I generally hate platformers, and am a very casual gamer (like, I’ll maybe finish one or two games in a year. Many years none.) But Super Mario Galaxy is on the short list of games I finished. I thought it was a brilliant game. I lost interest playing Super Mario Galaxy 2 and never finished that, but the original held my attention the whole time, which is very difficult for a game to do these days. Same with Super Paper Mario. To give you an idea, Mario games I have finished: SMB 2, SMB 3, Super Paper Mario, Super Mario Galaxy. That’s it. (I never finished the original, but not for lack of trying.)
Watching my son beat the Honeybee level(first star of it) was quite the experience. It’s hard to go back and remember what it was like to play video games when they were new to you. He’s 7, but he’s only played a lot of Ipad/Tablet games and a bunch of Zelda Breath of the Wild with me.
He struggled, but after a few full game overs*, he made it to the bee at the end and got the star.
*What is up with lives? I can’t believe this game still uses lives and 1ups, etc. When we Game Over, we have to reload the entire game. Even Psychonauts only kicked you out to the overworld.
Late to the party, but I’ll join the crowd recommending them. They were probably the best games that made it to the Wii, The lives mechanic was slightly annoying, but you could farm up lives fairly easily and in a few different ways.

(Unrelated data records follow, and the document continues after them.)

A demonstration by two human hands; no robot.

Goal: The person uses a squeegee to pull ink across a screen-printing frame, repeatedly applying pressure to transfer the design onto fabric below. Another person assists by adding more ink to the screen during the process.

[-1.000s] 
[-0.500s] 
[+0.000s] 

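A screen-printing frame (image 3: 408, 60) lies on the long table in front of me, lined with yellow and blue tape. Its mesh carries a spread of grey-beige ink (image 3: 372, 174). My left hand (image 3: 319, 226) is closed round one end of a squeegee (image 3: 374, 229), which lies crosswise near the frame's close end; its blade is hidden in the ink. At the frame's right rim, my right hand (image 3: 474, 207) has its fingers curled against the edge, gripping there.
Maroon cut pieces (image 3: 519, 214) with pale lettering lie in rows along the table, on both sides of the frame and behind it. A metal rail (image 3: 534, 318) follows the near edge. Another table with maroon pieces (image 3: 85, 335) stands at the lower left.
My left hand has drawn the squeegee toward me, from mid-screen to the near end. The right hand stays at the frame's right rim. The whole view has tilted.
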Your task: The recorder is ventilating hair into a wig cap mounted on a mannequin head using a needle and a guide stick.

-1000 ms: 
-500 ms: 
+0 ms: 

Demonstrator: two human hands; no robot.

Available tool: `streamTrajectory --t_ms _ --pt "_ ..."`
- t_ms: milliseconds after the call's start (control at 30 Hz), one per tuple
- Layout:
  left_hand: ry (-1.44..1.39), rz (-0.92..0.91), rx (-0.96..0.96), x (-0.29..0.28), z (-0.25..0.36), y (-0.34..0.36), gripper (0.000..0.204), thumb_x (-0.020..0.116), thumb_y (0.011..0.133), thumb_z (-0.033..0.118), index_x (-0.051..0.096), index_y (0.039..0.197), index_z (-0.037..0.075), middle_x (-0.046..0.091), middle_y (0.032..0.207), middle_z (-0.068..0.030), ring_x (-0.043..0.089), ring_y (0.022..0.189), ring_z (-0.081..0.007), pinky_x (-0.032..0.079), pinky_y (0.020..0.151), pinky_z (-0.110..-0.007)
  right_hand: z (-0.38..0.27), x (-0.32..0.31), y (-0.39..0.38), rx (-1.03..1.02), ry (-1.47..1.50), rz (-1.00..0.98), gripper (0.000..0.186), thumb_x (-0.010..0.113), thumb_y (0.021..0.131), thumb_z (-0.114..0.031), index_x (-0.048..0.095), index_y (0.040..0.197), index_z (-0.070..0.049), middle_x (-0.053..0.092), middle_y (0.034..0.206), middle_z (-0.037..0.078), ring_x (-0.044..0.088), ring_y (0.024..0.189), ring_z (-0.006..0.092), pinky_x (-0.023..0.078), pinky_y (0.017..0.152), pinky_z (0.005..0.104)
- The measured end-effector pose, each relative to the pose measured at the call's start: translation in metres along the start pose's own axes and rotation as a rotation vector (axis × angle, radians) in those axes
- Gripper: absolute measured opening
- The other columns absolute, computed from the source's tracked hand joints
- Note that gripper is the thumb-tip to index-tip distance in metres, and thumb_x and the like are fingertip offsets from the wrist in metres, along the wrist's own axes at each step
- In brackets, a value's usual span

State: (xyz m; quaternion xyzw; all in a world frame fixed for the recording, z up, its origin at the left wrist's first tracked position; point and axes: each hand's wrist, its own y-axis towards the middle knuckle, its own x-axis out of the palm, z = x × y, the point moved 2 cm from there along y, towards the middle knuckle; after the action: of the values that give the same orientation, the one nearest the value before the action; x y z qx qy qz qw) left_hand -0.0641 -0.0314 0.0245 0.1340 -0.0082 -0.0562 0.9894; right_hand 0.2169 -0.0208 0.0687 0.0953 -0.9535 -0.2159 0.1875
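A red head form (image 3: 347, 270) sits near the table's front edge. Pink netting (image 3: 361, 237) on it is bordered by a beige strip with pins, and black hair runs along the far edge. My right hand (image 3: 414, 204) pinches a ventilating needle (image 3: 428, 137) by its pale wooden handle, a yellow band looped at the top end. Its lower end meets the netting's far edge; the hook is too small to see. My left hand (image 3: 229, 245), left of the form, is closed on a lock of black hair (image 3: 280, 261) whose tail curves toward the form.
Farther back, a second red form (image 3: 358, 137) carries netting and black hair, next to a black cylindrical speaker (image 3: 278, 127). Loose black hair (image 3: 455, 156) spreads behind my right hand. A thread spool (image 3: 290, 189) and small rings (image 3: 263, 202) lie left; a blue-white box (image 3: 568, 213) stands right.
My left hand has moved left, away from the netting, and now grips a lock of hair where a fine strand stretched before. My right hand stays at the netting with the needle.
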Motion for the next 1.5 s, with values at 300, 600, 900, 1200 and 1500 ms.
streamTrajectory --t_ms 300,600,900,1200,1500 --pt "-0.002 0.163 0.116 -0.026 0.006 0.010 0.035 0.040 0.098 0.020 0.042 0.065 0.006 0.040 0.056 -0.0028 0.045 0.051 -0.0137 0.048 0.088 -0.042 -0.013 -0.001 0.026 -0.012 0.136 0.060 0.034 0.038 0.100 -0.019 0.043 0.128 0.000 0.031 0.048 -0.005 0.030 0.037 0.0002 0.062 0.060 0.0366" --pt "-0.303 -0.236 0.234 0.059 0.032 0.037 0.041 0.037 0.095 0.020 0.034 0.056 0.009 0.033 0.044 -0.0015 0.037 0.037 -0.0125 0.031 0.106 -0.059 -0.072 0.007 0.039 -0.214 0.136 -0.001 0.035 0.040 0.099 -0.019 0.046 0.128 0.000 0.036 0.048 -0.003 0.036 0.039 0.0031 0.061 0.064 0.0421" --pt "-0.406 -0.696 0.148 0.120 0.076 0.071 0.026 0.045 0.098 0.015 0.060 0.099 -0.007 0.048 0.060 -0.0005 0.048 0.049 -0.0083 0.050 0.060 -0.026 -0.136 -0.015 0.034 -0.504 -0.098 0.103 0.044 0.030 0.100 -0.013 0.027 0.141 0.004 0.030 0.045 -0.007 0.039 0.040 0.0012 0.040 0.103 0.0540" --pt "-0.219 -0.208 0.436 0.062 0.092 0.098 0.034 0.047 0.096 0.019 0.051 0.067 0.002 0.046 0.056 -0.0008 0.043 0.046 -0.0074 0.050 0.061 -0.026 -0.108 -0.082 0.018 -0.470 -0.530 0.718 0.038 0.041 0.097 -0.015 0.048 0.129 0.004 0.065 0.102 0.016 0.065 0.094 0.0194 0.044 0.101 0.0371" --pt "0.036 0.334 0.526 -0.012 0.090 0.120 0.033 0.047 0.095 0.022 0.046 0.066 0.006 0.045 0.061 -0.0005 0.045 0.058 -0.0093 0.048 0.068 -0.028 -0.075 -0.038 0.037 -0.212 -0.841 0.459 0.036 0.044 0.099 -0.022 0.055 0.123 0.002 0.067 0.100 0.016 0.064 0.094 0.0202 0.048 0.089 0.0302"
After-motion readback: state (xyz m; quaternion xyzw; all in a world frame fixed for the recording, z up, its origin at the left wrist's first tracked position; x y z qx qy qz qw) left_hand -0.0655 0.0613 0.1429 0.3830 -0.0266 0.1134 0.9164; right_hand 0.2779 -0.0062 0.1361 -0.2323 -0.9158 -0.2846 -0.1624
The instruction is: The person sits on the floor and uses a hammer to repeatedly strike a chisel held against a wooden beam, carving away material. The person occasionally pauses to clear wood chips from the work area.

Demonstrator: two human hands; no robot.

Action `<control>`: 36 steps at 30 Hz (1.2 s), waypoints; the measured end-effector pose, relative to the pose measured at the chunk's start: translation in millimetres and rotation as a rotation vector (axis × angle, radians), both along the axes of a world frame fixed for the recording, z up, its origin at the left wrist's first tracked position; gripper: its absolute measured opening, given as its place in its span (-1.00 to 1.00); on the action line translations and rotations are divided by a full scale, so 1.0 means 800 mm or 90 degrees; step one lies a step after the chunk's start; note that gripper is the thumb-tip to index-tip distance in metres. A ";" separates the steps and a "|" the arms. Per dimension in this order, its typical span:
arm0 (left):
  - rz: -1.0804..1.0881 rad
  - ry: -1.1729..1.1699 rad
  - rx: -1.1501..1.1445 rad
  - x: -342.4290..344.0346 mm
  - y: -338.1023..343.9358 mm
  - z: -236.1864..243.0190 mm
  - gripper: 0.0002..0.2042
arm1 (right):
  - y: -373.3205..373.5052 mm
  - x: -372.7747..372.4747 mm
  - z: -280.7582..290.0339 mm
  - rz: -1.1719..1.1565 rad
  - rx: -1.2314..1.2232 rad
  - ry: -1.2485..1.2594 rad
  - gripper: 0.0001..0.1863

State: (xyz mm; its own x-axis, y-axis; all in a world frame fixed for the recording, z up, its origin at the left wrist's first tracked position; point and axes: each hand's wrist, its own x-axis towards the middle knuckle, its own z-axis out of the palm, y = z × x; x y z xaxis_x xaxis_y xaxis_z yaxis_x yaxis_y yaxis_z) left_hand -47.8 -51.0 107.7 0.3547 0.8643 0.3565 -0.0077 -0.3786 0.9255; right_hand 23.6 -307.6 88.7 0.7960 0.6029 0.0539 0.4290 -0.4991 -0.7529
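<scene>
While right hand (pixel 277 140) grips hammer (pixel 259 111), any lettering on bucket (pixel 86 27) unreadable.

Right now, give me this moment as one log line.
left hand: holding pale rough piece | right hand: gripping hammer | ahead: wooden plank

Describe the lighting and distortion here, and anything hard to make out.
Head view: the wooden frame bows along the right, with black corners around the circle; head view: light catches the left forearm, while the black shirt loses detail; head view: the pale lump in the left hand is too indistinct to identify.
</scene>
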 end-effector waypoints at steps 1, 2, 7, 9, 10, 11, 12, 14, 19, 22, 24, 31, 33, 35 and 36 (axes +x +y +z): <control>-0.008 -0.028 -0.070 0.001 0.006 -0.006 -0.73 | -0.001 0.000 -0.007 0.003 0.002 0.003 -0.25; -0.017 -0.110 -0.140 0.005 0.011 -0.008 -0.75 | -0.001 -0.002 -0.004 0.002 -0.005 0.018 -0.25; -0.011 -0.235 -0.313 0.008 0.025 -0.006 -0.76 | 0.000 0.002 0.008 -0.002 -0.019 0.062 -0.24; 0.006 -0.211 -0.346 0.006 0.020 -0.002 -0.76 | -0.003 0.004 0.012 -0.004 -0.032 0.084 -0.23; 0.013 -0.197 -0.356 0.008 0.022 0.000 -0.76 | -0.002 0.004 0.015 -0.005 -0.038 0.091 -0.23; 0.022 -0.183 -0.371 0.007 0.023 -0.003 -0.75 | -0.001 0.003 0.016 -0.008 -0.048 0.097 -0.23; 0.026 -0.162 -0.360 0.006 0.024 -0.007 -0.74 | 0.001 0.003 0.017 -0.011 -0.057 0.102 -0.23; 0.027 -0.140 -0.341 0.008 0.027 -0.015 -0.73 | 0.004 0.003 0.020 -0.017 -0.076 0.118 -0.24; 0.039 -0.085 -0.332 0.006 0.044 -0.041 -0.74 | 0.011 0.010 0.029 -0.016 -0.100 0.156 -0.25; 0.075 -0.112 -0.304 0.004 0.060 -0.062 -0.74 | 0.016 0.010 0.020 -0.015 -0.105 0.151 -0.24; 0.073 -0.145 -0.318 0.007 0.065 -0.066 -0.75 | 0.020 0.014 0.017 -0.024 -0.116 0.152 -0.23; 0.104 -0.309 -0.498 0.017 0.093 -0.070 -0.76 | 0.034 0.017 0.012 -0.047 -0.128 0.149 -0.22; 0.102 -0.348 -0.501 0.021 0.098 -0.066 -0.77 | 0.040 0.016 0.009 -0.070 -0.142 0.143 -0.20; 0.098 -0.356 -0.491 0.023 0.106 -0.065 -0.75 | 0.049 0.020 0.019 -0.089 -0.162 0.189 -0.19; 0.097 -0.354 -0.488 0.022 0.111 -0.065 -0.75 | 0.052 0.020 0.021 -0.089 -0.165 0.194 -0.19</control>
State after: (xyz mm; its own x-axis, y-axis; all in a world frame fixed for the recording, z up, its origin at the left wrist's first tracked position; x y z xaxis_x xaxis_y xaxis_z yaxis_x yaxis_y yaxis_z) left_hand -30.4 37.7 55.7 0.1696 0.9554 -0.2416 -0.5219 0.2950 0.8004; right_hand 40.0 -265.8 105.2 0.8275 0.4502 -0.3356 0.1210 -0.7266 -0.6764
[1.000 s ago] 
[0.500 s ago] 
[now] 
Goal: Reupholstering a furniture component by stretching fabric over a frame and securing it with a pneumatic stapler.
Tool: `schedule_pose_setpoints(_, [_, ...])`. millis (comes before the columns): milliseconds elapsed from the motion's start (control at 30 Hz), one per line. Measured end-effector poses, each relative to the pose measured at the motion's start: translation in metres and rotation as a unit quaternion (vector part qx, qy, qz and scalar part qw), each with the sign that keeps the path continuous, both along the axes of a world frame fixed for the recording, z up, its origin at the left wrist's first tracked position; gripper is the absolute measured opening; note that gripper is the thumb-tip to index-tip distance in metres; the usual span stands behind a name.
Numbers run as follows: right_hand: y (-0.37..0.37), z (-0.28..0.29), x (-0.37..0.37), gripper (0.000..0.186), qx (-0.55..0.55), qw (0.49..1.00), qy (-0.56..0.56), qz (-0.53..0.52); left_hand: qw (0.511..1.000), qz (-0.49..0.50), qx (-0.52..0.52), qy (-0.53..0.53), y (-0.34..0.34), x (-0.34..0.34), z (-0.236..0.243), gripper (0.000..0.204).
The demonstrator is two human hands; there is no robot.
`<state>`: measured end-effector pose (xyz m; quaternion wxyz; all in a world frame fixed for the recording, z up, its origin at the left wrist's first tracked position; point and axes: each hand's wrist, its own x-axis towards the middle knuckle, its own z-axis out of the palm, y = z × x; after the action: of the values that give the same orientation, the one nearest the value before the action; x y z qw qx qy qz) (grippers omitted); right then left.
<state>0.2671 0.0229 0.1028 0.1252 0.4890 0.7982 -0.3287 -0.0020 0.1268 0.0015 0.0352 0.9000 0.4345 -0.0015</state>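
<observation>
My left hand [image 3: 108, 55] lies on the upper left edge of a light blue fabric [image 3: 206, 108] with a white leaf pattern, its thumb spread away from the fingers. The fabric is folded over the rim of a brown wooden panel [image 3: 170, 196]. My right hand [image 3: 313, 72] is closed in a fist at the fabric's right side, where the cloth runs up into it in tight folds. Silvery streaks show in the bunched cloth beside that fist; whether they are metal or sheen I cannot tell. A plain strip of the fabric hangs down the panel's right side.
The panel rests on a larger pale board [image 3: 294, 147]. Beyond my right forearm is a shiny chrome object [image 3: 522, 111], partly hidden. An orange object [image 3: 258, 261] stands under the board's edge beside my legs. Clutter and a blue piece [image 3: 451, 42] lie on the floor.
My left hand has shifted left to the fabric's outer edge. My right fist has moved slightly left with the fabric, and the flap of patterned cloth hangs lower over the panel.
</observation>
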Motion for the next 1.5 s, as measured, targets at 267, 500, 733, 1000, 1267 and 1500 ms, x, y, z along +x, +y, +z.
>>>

My favorite part of the game is something no one else mentioned, the co-pilot mode. The second player can collect and shoot starbits in the first one, and in the second game they can also freeze enemies. When I first played the game, my pre-school aged son liked to play with me as the co-pilot, and we had a lot of fun together. A couple years ago we fired it up again and switched, so now I play as the co-pilot while he plays the game. (I’ll never admit he’s far better than I ever was.) I think it says something that we still bust the game out and play it occasionally ten years after it was released.
Yup - you’ll soon find that there are a number of 1-Ups on the opening cloud level that you can collect each time you start, and that should help quite a bit.
It’s great being a “helpful luma”, if you don’t mind not being the driver. It’s especially great if you don’t want to have to give the game your full attention.
This talks about Lumas in general. Co-star luma is orange.
I can’t recall the specific behaviors. You can collect stars for Mario, leaving him to collect coins and move through levels more efficiently. In one of them you can shoot enemies with collected stars, briefly paralyzing them.
If it helps, its my recollection that you can beat the game without any major grinding or master ability. Each star you collect gets you a little closer to the end - but you don’t need them all. Getting 100% is really tough (and satisfying), but it’s not necessary to reach the end. It’s definitely a “I got 80% of the stars (or whatever the actual percentage is), and got to the final boss and beat him - then came back when I was in a mood to grind out the really tough ones one by one” sort of process. The more you play, the more you’ll catch on. You’re not missing anything by skipping that speed run you just can’t beat, or that triple jump star you just can’t get to. Have fun!
Another thumbs up for the Super Mario Galaxy games.
Both of them are such good fun, the only criticism I could make (aside from the lives system) is that the second game is pretty much more of the same.
I never got to like SM64 and I didn’t try Super Mario Sunshine, but I really had such good fun playing both those games. The soundtrack is fantastic too.
It’s a pain, pointless outside of something trying to absolutely replicate the arcade experience. Especially since once you’re into it, you can rack up tonnes of 1-ups.
1up mushrooms are so iconic that Nintendo took longer than most to ditch the lives system. Even Donkey Kong 64 avoided it.
I’ve actually never beaten a game with a lives system–at least, not without an infinite lives cheat. I remember thinking Jill of the Jungle was revolutionary because death just meant I’d start the level over. And I played the hell out of Zelda games because of it. (Though, on my first one, Link’s Awakening, I knew the trick to not tripping the death counter. You just save and quit during the dying animation.)
Been playing very sporadically. Wow, this Spooky Sprint level was horrible.
They took one of the worst controlled mechanisms(grabbing stars) and made a race out of it. It took me tons of tries to beat that stupid ghost to the end. I was super frustrated and I can not picture my 7 year old son being able to do it in 100 tries.